One of the most iconic species among the Galapagos Islands animals is the pink iguana, as it's the only place in the world where these can be found, and considering how unique it is, there's no wonder to see that naturalists around the world are concerned over the eruption and what measures should be taken to preserve the wildlife.

According to Al Jazeera, the Wolf volcano, sitting on the northern tip of Isabela Island (the largest in the archipelago) erupted last Monday at approximately 1:30 am local time for the first time in 33 years, having last been active in the 80s and now endangering the Galapagos Islands animals.

The Guardian reports that there's no human population in the vicinities of the Wolf volcano, so concern has turned towards Galapagos Islands animals, as the Galapagos National Park (Parque Nacional Galápagos in its original Spanish) posted pictures of the volcano's eruption, which is one of five active volcanoes in the island, along with Sierra Negra, Cerro Azul, Darwin and Alcedo.

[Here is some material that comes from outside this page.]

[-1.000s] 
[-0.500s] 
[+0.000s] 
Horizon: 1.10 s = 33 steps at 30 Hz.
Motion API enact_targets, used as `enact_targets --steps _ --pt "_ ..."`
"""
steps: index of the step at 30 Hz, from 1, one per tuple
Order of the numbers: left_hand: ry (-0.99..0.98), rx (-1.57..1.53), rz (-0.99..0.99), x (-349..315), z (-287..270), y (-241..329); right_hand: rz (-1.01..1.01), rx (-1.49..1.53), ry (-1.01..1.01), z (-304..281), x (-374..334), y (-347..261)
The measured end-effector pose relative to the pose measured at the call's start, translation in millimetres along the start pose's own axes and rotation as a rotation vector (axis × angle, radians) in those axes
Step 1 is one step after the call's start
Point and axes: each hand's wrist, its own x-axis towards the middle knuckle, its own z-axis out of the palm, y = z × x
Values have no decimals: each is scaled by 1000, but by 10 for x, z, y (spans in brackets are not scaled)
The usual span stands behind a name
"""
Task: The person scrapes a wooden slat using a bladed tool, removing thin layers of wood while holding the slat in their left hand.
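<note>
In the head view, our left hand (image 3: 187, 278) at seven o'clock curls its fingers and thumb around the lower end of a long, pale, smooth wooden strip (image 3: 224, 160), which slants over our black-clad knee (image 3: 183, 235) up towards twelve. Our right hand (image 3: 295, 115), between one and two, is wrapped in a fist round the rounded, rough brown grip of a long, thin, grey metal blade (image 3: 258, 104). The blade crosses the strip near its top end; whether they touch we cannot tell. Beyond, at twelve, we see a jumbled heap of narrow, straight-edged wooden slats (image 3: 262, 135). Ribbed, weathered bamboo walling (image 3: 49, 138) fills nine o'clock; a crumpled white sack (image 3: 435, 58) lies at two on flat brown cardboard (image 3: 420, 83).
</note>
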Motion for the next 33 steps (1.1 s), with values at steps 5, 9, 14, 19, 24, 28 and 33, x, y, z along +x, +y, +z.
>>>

CNN reports, however, that the Galapagos Islands animals are safe, according to information from Ecuador's Environment Ministry; currently, lava is pouring down the southern face of the volcano, but in fact the pink iguanas (which are considered an endangered species) live on the other side, which puts concerns to rest.

It was in Isabela that Charles Darwin felt inspired to write his theory of evolution, after visiting in 1835 and seeing the Galapagos Islands animals in all its wide variety - and, besides being known for its wildlife, the spot has also turned into a scientific voyage of exploration for those who appreciate Darwin's work.